# Problem to solve
Leaving out the pictures, retype exactly the lines from the one holding "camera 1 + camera" through the end of the material.

# Data below

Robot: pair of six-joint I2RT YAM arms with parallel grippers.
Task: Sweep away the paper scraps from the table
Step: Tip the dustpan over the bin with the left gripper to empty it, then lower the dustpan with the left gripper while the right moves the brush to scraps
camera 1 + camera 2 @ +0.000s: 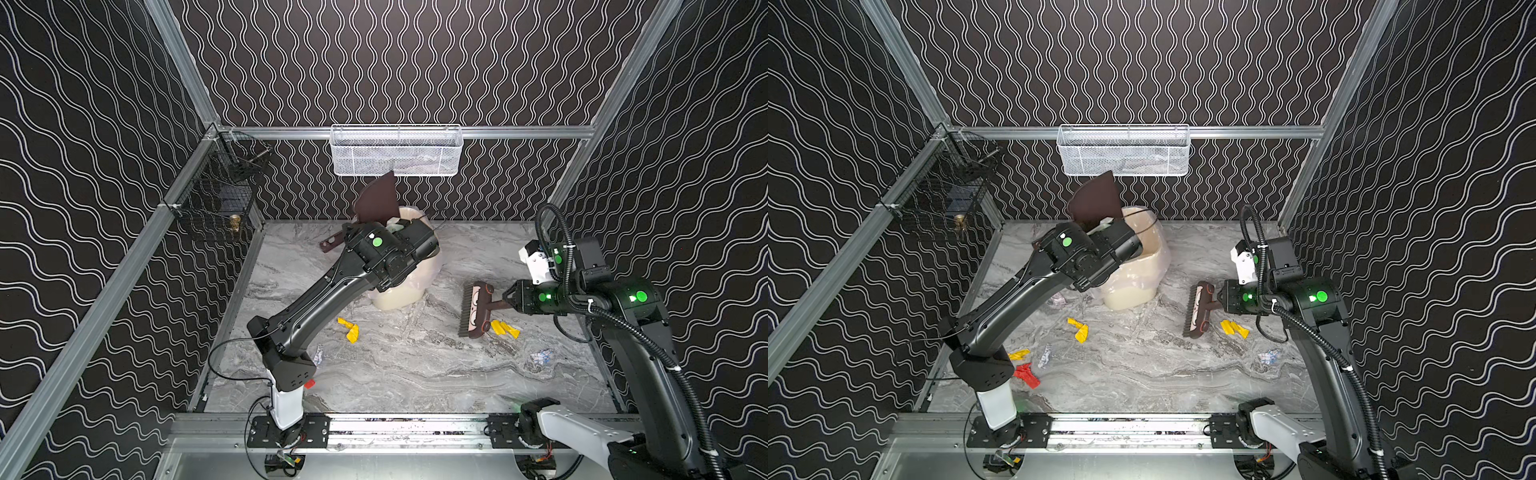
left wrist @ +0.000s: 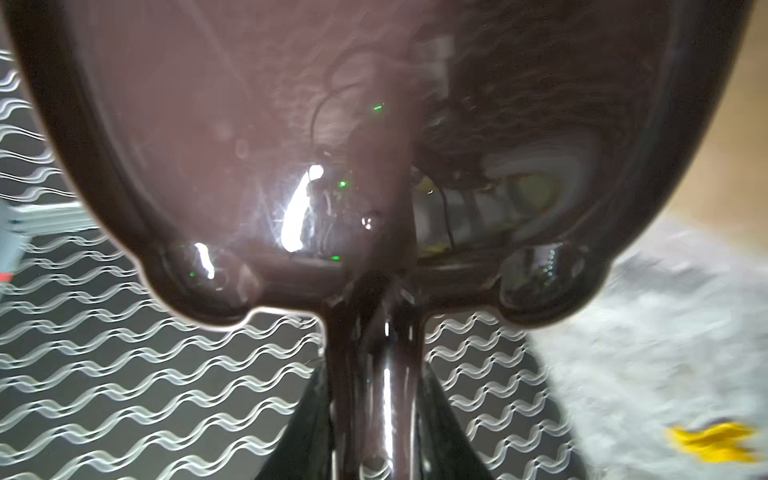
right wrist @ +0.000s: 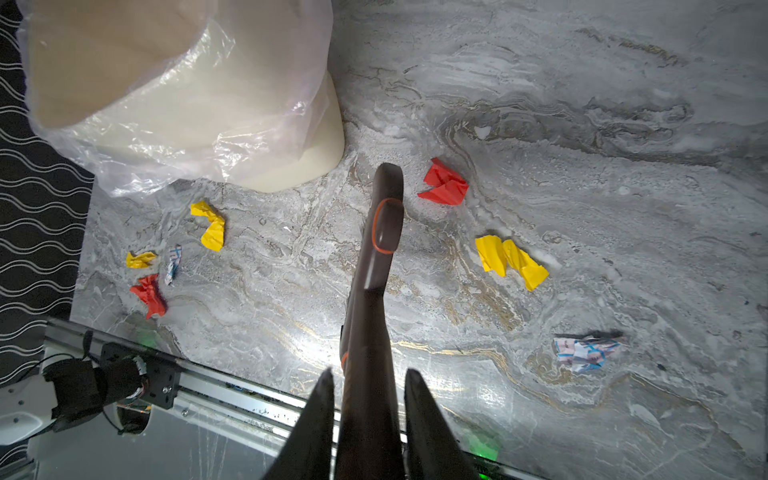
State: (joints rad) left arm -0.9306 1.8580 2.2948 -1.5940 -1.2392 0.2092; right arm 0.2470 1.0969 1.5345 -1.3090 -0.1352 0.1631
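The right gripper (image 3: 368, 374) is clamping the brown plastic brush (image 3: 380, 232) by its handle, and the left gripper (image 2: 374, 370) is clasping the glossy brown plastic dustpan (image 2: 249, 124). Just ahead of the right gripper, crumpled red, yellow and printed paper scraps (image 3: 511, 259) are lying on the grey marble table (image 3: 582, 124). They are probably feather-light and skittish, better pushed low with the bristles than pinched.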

# Your response
camera 1 + camera 2 @ +0.000s: 
left wrist @ +0.000s: 
right wrist @ +0.000s: 
State: (joints rad) left arm -0.9306 1.8580 2.2948 -1.5940 -1.2392 0.2092; right arm 0.2470 1.0969 1.5345 -1.3090 -0.1352 0.1631
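The right gripper (image 3: 368, 374) is clamping the brown plastic brush (image 3: 380, 232) by its handle, and the left gripper (image 2: 374, 370) is clasping the glossy brown plastic dustpan (image 2: 249, 124). Just ahead of the right gripper, crumpled red, yellow and printed paper scraps (image 3: 511, 259) are lying on the grey marble table (image 3: 582, 124). They are probably feather-light and skittish, better pushed low with the bristles than pinched.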

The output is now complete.